Dig. 48,10,24Scaevola libro vicensimo secundo digestorum. Aithales servus, cui testamento Betiti Callinici per fideicommissum libertas et portio hereditatis relicta erat ab his, qui ex undecim portionibus heredes erant instituti, professus est indicium apud Maximillam filiam testatoris ex parte duodecima heredem scriptam: se posse probare falsum testamentum Betiti Callinici. et apud magistratus interrogatus a Maximilla professus est probaturum, quemadmodum falsum sit factum testamentum. et cum in crimen falsi subscripsisset Maximilla in scriptorem testamenti et Proculum coheredem, acta causa praefectus urbi falsum testamentum non esse pronuntiavit et maximillae partem duodecimam a fisco cogi iussit. quaesitum est, an Aithaleti libertas et fideicommissum post haec facta debeantur. respondit secundum ea quae proponerentur deberi.
Scævola, Digest, Book XXII. Aithales, a slave, to whom freedom and a portion of his estate was left by the will of Vetitus Callinicus, his master, under the terms of a trust, with which the heirs appointed to eleven-twelfths of the estate were charged; stated to Maximilia, the daughter of the testator, who was appointed heir to a twelfth of the estate, that he could produce evidence to show that the will of Vetitus Callinicus was forged; and, having been interrogated by Maximilia before a magistrate, he declared that he would prove in what way the will had been forged.
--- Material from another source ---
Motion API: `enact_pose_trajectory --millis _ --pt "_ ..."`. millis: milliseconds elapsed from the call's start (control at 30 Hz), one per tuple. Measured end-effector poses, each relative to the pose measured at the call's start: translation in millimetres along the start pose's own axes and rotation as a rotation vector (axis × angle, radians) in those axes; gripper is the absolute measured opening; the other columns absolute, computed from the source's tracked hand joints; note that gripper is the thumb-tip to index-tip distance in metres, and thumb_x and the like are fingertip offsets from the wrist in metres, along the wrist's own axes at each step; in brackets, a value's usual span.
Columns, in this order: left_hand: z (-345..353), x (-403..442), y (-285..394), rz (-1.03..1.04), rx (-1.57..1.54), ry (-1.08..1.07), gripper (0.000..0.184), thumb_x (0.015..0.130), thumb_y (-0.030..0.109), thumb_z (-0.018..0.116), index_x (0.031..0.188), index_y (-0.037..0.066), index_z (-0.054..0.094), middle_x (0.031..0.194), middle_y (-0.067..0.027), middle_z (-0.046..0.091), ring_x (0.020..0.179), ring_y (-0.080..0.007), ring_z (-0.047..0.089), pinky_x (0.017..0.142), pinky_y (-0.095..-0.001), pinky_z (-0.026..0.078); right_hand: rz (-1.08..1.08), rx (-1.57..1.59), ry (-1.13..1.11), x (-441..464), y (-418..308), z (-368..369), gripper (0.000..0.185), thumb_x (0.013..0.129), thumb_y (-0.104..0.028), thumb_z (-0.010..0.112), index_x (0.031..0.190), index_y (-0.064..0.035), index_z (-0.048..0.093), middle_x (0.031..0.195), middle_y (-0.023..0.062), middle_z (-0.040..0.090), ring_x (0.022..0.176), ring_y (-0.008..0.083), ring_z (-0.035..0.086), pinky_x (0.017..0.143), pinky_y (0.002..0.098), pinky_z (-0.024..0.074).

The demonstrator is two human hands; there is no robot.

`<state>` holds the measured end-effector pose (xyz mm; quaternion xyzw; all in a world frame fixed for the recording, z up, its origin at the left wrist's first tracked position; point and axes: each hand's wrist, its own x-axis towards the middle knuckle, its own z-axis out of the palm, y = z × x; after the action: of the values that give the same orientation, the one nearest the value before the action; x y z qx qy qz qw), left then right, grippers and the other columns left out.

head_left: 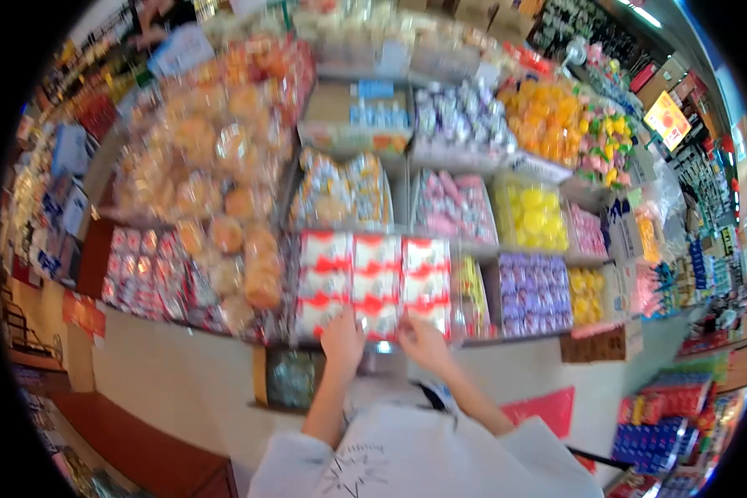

Maximilia signed an accusation of forgery against the writer of the will and Proculus, her co-heir, and the case having been heard, the Prefect of the City decided that the will was not forged, and ordered that the twelfth of the estate belonging to Maximilia should be forfeited to the Treasury. The question arose whether Aithales was entitled to his freedom, and if the trust should be executed after this decision. The answer was that, in accordance with the facts stated, this was the case.